Sin embargo, en mi experiencia, “Nosferatu” es más convincente cuando está respaldado por un órgano. Las batallas con los impíos prosperan en tonos eclesiásticos. A finales de octubre fui a San Diego para ver la película en el Teatro Balboa, una sala de cine y vodevil centenaria. Su preciada posesión es un órgano Wonder Morton de 1929, un instrumento de cuatro manuales que alguna vez estuvo en un cine en Queens. El intérprete era David Marsh, un músico de treinta años afincado en Mission Viejo, California. Marsh, un entusiasta de la improvisación para órgano francés, no trajo música escrita al concierto, aunque tenía un plan de acción. Me dijo de antemano: «'Nosferatu' me permite usar todo lo que tengo. Hay momentos románticos y sentimentales, como cuando el joven héroe deja a su esposa para ir a Transilvania, y esos requieren un sonido del viejo Hollywood. Pero también es horror, y eso me permite ser un loco absoluto: disonancia, cromatismo, acordes en racimo».
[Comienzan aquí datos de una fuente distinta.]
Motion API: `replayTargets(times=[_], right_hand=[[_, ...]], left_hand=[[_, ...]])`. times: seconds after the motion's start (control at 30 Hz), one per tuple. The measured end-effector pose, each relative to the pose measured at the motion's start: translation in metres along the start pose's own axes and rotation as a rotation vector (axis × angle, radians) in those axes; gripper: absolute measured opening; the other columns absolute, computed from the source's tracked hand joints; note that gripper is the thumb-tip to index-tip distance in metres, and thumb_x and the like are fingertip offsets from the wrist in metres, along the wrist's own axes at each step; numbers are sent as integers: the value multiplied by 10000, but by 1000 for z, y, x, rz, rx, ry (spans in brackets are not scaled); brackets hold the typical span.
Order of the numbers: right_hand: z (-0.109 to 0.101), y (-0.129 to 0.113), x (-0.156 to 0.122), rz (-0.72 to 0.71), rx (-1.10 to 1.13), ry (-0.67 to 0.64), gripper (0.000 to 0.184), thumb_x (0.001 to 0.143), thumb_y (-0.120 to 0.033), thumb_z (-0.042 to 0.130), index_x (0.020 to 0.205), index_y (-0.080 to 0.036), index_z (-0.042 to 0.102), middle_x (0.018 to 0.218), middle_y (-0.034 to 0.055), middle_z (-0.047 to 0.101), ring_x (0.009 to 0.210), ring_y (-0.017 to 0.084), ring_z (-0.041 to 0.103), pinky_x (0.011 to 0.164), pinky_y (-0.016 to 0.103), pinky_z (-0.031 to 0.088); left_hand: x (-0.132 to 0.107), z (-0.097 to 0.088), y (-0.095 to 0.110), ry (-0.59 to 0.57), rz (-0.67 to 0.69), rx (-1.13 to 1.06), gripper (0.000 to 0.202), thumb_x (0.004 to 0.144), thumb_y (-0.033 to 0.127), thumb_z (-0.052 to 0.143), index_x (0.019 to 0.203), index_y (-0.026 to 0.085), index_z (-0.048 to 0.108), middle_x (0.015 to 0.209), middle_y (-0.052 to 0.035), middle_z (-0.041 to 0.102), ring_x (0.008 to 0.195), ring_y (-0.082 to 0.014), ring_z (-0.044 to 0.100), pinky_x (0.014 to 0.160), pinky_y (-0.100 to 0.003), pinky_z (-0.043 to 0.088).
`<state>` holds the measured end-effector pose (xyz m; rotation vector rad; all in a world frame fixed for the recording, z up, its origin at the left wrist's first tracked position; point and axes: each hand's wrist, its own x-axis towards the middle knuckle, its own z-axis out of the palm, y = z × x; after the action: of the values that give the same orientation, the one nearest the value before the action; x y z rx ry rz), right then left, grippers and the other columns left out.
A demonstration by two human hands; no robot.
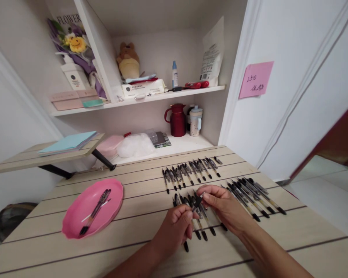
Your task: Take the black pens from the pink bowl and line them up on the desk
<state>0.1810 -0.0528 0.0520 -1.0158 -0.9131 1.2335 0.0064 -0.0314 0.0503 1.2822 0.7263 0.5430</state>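
Both my hands meet over the table around one black pen (197, 202). My left hand (176, 224) is closed, its thumb and fingertips pinching the pen's clear lower part. At the other end, my right hand (222, 202) pinches with thumb and index finger near a small shiny tip; the fingers partly hide it. Beneath the hands lies a row of clear pens with black ends (203, 227), partly covered by them. To the right is another slanting group of pens (251, 197). Farther back, pens and loose caps (188, 172) lie in a row.
A pink scalloped tray (116, 193) on the left holds a few pens (95, 212) and a thin white stick. Behind it stands a small raised shelf (14, 159) with blue paper (68, 142). A red jug (178, 120) and a tumbler (195, 122) stand in the back cubby.
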Motion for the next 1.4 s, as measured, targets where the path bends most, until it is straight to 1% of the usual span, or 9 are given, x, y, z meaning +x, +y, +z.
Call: replayTargets(times=[0.1,0.27,0.53,0.73,0.93,1.0,1.13,1.3,1.4], right_hand=[[1,4,1,-54,-25,3,176,620,-328,713,681,-173,652,623,-7,587,553,90,437,546,233,341],[2,-2,-1,5,108,-53,267,629,-338,704,845,-185,667,899,57,635,727,138,529,660,269,402],[4,0,0,-22,65,-45,190,614,-327,720,686,-169,643,729,18,607,610,102,483,605,248,384],[5,-4,-4,33,160,-71,270,648,-343,691,872,-195,663,916,66,630,810,166,542,701,288,410],[3,2,0,-65,10,-23,191,630,-348,701,677,-172,642,692,16,598,628,118,489,627,263,386],[4,0,0,-85,-2,-39,217,638,-380,689,673,-174,633,713,21,607,646,124,498,637,265,386],[5,-3,-3,-7,83,-95,287,656,-404,667,846,-189,662,848,59,634,724,152,533,679,291,401],[4,0,-1,-77,3,-51,183,630,-341,701,670,-175,634,700,19,595,635,121,488,629,258,382],[5,1,-2,-67,22,-81,226,660,-392,665,734,-180,639,772,39,613,687,138,508,646,268,393]], left_hand=[[0,1,0,-5,-9,-15,329,782,437,482,846,123,555,427,71,440,304,-17,242,331,-158,147],[0,1,0,-8,-13,-28,345,782,454,474,848,124,549,434,69,444,293,-16,233,311,-160,136],[1,0,-2,-40,-12,-55,359,790,457,466,886,121,549,440,71,447,288,-17,227,299,-161,132],[1,0,-2,-50,-17,-42,358,793,453,460,886,119,549,446,66,452,294,-20,244,302,-159,144],[1,1,-3,-52,-11,-31,356,795,451,461,885,118,549,449,63,451,301,-24,257,304,-160,158],[2,0,-3,-49,-18,-40,354,794,449,464,886,118,549,447,64,452,295,-22,250,302,-162,149],[2,0,-3,-40,-28,-60,356,789,454,468,888,121,546,440,72,444,285,-16,230,303,-160,137],[2,1,-3,-49,-13,-46,353,788,455,469,875,122,547,436,69,450,284,-18,232,296,-160,138],[1,1,-3,-50,-11,-55,353,790,456,465,873,123,548,443,69,451,290,-16,232,297,-158,135]])
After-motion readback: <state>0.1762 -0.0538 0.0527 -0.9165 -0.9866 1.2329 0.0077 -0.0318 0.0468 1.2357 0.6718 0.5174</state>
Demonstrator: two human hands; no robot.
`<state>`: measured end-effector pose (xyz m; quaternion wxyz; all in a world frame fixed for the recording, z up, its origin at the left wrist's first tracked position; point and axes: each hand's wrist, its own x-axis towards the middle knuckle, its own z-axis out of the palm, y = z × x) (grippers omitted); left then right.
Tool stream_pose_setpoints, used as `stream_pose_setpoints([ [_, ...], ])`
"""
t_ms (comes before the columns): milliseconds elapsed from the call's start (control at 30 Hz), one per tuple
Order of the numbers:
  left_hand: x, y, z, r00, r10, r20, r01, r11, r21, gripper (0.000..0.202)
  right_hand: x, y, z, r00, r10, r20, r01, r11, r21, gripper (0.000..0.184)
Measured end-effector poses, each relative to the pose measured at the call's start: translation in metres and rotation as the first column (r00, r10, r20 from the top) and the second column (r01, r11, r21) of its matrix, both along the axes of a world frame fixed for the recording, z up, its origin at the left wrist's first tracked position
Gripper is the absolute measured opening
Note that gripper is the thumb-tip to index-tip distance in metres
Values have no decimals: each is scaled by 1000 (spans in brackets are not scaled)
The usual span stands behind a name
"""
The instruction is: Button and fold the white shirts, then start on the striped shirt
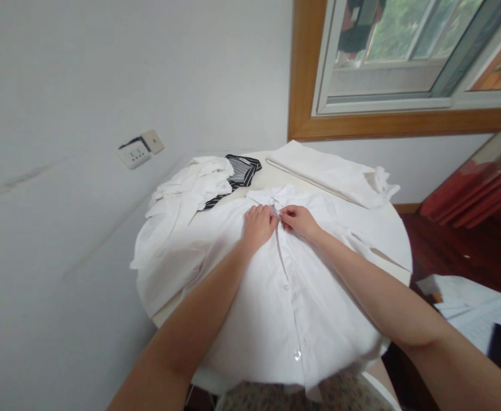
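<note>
- Head view: left hand [261, 224] is resting by the collar [283, 193] of the white shirt [254, 308], fingers curling; can't tell if it's actually gripping.
- Right hand [294, 219] is pinching the front edge just beside it.
- Progress, my guess: shirt's lying front up mid-table, edges are meeting lower down near the button [297, 355], but a slit's gaping under the collar, so the top's probably what's left.
- Table [257, 181]: crumpled white cloth [190, 182] is partly covering a striped one [244, 171] at left; folded garment [330, 171] is lying back right.
- Room: socket [136, 154] is sitting on the wall [62, 85], window [404, 68] is showing greenery, red curtain [460, 188] is hanging, papers [475, 311] are lying far right.
</note>
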<state>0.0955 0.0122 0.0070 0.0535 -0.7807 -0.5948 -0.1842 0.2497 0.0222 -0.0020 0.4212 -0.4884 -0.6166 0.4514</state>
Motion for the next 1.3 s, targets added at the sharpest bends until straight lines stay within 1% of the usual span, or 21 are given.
stream_pose_setpoints([
  [67,-1,0,1,1000,-7,9,7,1000,4,11,0,1,-1,1000,-2,-16,2,1000,-8,9],
  [233,-4,-1,1,998,-28,55,27,999,19,11,1,1,1,997,-17,-71,12,997,-79,8],
  [333,-3,-2,2,999,-8,31,8,1000,26,12,1,1,3,998,-11,-69,5,996,-92,8],
  [467,-1,-3,3,999,28,21,-28,1000,-14,12,1,1,4,999,-21,-45,17,995,-95,7],
  [567,-1,-2,3,997,41,66,-40,999,-25,15,1,0,6,998,-16,-55,10,994,-108,6],
  [667,-6,2,0,989,-9,147,13,1000,-25,12,1,-1,8,996,-11,-85,1,992,-122,6],
  [800,-13,11,-7,949,-80,304,96,995,-40,8,1,0,7,994,-12,-106,-1,993,-121,6],
  [900,-15,16,-10,897,-98,432,146,986,-80,7,1,1,7,993,-7,-114,-8,991,-133,5],
  [967,-15,16,-10,863,-94,496,169,980,-108,6,1,0,8,991,-10,-131,-9,989,-147,4],
  [1067,-14,15,-7,832,-72,550,175,975,-137,5,0,-1,9,987,-23,-157,-1,989,-151,3],
  [1167,-13,13,-4,810,-59,584,179,972,-150,3,-1,-2,8,980,-41,-195,17,992,-126,5],
  [1300,-14,15,-3,764,-21,645,181,966,-183,4,-1,-2,5,977,-27,-210,6,995,-100,8],
])
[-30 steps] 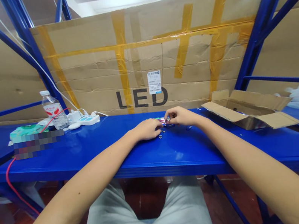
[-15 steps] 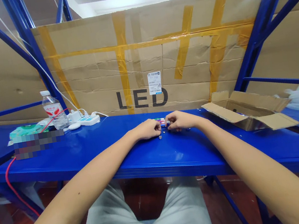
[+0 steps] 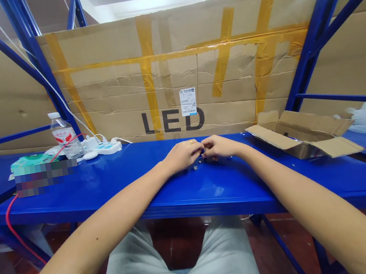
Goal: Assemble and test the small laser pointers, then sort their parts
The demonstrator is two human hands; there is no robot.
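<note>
My left hand (image 3: 183, 155) and my right hand (image 3: 218, 146) meet over the blue table (image 3: 131, 164), fingertips almost touching. Both have bent, closed fingers. Between them shows a sliver of a small dark, bluish object (image 3: 202, 152), too covered by the fingers to name. Just below the fingertips lie tiny shiny metal pieces (image 3: 195, 168) on the tabletop. Another small shiny bit (image 3: 230, 157) sits beside the right hand's underside.
An open cardboard box (image 3: 304, 135) stands at the right. To the left are a water bottle (image 3: 64, 137), a power strip (image 3: 109, 147), a green packet (image 3: 31, 161) and a red cable (image 3: 11, 222). A large cardboard sheet (image 3: 108, 88) rises behind the table.
My left hand has moved right and its fingers now reach my right hand's fingertips. The shiny multicoloured object seen between the hands before is now covered.
</note>
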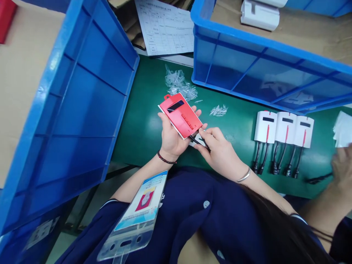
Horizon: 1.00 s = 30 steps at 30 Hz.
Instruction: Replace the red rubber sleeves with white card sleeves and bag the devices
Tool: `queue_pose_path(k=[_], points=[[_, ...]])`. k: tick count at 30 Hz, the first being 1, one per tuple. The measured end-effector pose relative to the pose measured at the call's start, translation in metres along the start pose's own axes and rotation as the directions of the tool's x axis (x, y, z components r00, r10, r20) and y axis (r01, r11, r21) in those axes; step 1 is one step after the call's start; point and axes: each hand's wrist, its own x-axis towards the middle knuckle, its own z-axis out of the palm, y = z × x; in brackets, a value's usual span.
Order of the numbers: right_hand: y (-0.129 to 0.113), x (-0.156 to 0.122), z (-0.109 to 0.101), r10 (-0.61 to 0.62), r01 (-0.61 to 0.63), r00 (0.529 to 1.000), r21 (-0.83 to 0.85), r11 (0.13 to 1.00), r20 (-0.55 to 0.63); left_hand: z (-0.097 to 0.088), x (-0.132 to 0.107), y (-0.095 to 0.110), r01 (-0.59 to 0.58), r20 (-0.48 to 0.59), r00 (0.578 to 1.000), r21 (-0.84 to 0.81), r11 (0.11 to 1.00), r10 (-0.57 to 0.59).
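Observation:
My left hand (172, 135) is closed round a flat red and white unit (180, 114) with a dark window, held tilted above the green mat (145, 121). My right hand (218, 148) pinches the black cable (198, 141) that comes out of the unit's lower end. A beaded bracelet is on my left wrist and a metal bangle on my right.
Three white units with red stripes and black cables (284, 129) lie in a row to the right. Small clear plastic sleeves (178, 84) lie scattered behind. Large blue crates stand at the left (82, 110) and back right (261, 62). Another person's hand (342, 167) works at the right edge. A printed sheet (165, 25) lies at the back.

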Motion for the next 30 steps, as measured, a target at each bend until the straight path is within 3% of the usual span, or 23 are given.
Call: queue_pose_path(k=[8, 11, 13, 17, 20, 23, 25, 27, 30], points=[[-0.004, 0.002, 0.000, -0.079, 0.080, 0.997, 0.095, 0.992, -0.012, -0.008, 0.001, 0.009, -0.112, -0.014, 0.993, 0.109, 0.988, 0.114], [0.010, 0.006, -0.005, -0.045, 0.052, 0.997, 0.107, 0.993, -0.069, -0.019, 0.005, 0.026, -0.146, -0.017, 0.989, 0.133, 0.980, 0.150], [0.018, 0.011, -0.001, -0.030, 0.031, 0.996, 0.008, 0.999, -0.080, -0.027, 0.006, 0.040, -0.176, -0.004, 0.984, 0.135, 0.975, 0.178], [0.019, 0.022, 0.019, -0.079, 0.102, 0.991, -0.237, 0.966, 0.105, -0.034, 0.000, 0.063, -0.117, 0.000, 0.993, 0.188, 0.975, 0.119], [0.020, 0.026, 0.020, -0.080, 0.115, 0.983, -0.215, 0.970, 0.164, -0.037, -0.006, 0.070, -0.053, 0.039, 0.998, 0.205, 0.977, 0.046], [0.036, 0.028, 0.000, 0.006, -0.006, 1.000, -0.030, 1.000, -0.015, -0.040, -0.007, 0.068, 0.033, 0.107, 0.993, 0.201, 0.979, -0.055], [0.048, 0.028, -0.018, 0.126, -0.094, 0.973, 0.165, 0.982, -0.193, -0.037, -0.004, 0.062, 0.116, 0.148, 0.978, 0.179, 0.977, -0.144], [0.053, 0.027, -0.033, 0.215, -0.111, 0.928, 0.325, 0.939, -0.306, -0.031, 0.000, 0.052, 0.218, 0.184, 0.953, 0.143, 0.966, -0.242], [0.045, 0.029, -0.044, 0.231, -0.066, 0.903, 0.416, 0.907, -0.361, -0.013, 0.007, 0.030, 0.337, 0.228, 0.908, 0.103, 0.936, -0.352]])
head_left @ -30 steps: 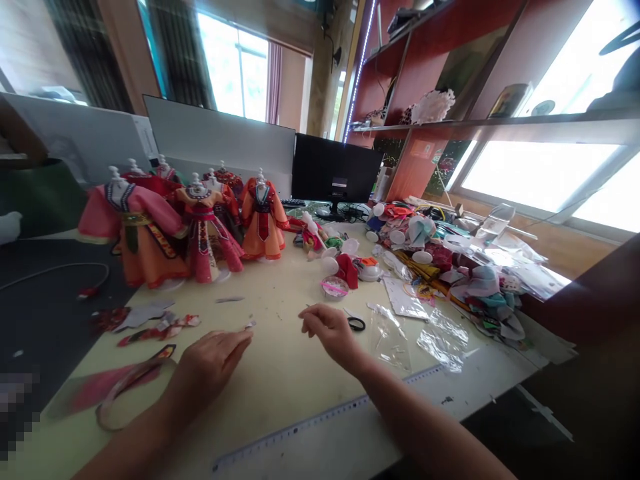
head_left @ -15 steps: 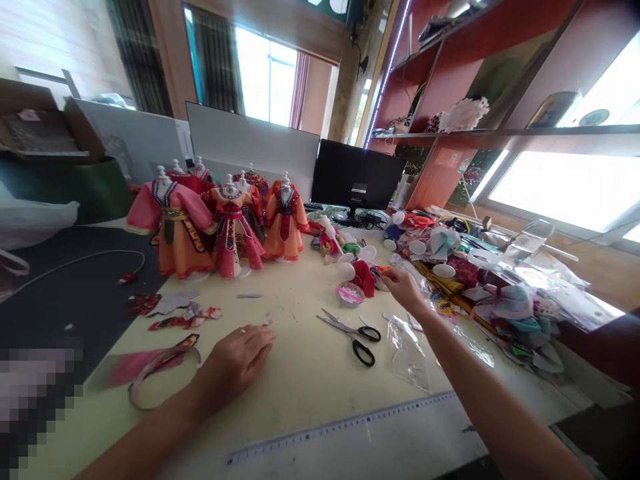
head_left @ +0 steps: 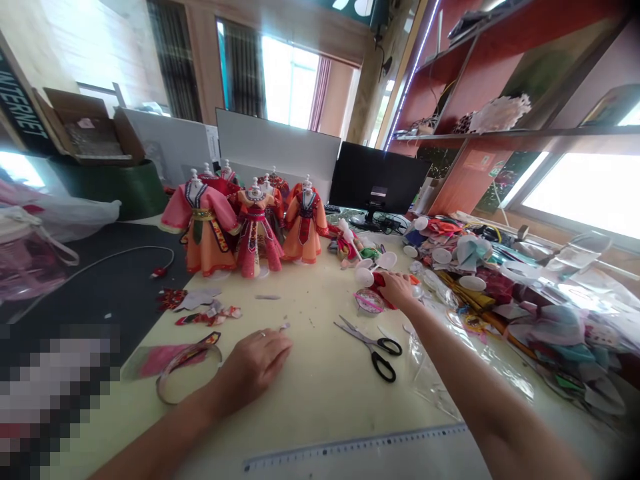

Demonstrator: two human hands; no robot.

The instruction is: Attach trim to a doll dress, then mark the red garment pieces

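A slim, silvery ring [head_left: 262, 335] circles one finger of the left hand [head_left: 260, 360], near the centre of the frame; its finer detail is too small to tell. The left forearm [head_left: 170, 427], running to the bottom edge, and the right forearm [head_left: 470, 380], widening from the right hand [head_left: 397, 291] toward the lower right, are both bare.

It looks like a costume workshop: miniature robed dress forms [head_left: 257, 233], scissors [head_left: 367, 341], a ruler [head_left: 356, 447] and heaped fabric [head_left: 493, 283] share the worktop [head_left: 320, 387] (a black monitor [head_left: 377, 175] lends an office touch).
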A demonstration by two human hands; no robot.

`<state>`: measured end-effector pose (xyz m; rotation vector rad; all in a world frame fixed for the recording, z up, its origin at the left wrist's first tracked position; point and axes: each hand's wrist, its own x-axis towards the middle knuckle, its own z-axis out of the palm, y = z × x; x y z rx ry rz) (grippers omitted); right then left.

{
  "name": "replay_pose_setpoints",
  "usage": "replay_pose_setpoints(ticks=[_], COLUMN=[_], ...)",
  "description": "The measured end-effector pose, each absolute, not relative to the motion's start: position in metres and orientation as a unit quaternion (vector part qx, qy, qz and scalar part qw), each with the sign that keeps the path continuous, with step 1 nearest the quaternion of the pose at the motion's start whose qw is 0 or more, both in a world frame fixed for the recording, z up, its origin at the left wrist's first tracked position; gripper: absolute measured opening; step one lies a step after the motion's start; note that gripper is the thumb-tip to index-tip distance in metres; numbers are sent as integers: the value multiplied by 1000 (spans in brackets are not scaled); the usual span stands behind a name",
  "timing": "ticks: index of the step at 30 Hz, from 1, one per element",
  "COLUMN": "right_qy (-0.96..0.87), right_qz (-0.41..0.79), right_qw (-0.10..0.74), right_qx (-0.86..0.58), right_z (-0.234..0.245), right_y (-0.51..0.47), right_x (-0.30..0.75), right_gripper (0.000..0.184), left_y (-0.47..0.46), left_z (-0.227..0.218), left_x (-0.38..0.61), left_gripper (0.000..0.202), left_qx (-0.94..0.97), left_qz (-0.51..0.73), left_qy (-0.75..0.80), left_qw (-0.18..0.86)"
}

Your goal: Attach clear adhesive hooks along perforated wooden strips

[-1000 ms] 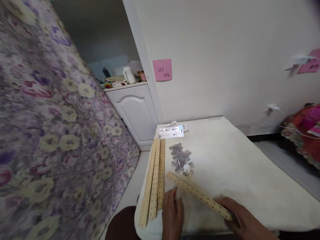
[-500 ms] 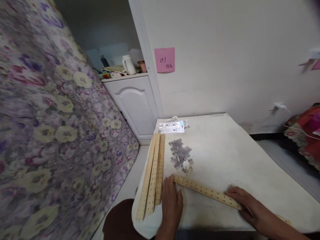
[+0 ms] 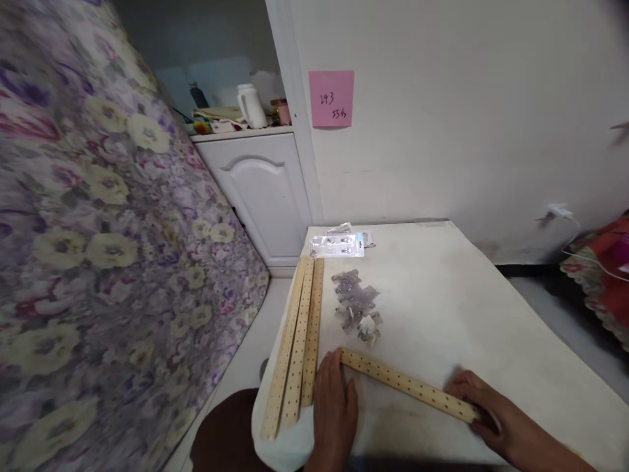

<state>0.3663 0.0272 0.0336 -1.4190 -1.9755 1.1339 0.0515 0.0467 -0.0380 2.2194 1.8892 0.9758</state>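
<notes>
A wooden strip with rows of holes (image 3: 407,385) lies slantwise across the near part of the white table (image 3: 457,308). My left hand (image 3: 335,410) rests flat with fingers stretched, its tips touching the strip's left end. My right hand (image 3: 484,408) lies over the strip's right end, fingers curled on it. Three more perforated wooden strips (image 3: 297,344) lie side by side along the table's left edge. A heap of small grey metal brackets (image 3: 354,304) sits just beyond the slanted strip.
A clear plastic packet of small parts (image 3: 337,244) lies at the table's far left corner. A flowered mattress (image 3: 98,229) stands to the left. A white cabinet (image 3: 260,190) with a jug stands behind. A pink note (image 3: 331,98) hangs on the wall. Red bedding (image 3: 602,275) lies at right.
The slanted strip has swung a little flatter and nearer with both hands on its ends. The view has tilted down and shifted slightly right.
</notes>
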Motion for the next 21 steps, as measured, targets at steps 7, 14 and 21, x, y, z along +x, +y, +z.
replay_pose_setpoints(ticks=[7, 14, 21], right_qy=[-723, -696, -686], right_qz=[414, 370, 335], right_qw=[193, 241, 276], right_qx=[-519, -566, -585], right_z=[18, 17, 2], right_y=[27, 50, 123], right_x=[371, 359, 282], right_gripper=[35, 23, 18], left_y=[44, 46, 45], left_z=[-39, -37, -38], left_x=[52, 52, 50], left_gripper=[61, 57, 54], left_qx=[706, 693, 691], left_qz=[329, 353, 368], left_qy=[625, 625, 619], left_qw=[52, 69, 65])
En las idílicas escenas iniciales, Marsh desplegó un tema korngoldiano con intervalos ascendentes de quinta y sexta, luego lo cambió al modo menor a medida que descendía un escalofrío transilvano. Cuando Nosferatu mostró su rostro cadavérico, la Vox Humana (voz humana) de Wonder Morton y las flautas de concierto zumbaron juntas en un grupo estridente. Figuras implacables de ostinato subrayaron el viaje en barco de Nosferatu. El final al amanecer tuvo un toque de MGM Messiaen. El público estalló en aplausos antes de que Marsh terminara, y con razón.
Durante la era del cine mudo, miles de órganos de cine alzaban sus extravagantes y temblorosas voces, siendo el Mighty Wurlitzer el modelo más popular. Según la Sociedad Estadounidense de Órgano de Teatro, unos cientos de instrumentos siguen en los teatros y están experimentando un modesto renacimiento. Los organistas residentes acompañan las proyecciones de películas mudas en, entre otros lugares, el Stanford Theatre, en Palo Alto; el Teatro Ohio, en Columbus; el Cine Circle, en Tulsa; y el Fox Theatre, en Atlanta. Un estridente Mighty Wurlitzer en el Castro, en San Francisco, tuvo seguidores de culto durante mucho tiempo; El teatro está en proceso de renovación y reabrirá a principios del próximo año con lo que se anuncia como el órgano digital más grande del mundo.
En Los Ángeles, el mejor lugar para ver obras mudas de órgano es el Old Town Music Hall, en El Segundo. Este lugar con capacidad para doscientos asientos, que se parece un poco a una ópera del Lejano Oeste, abrió sus puertas por primera vez en 1921 y brinda entretenimiento a los trabajadores de Standard Oil. En 1968, dos entusiastas del órgano de teatro, Bill Coffman y Bill Field, alquilaron el edificio e instalaron un enorme Wurlitzer de dos mil seiscientos tubos que habían rescatado del Fox West Coast Theatre, en Long Beach. Coffman y Field murieron en 2001 y 2020, respectivamente, pero Old Town continúa sin fines de lucro, bajo los auspicios de devotos voluntarios.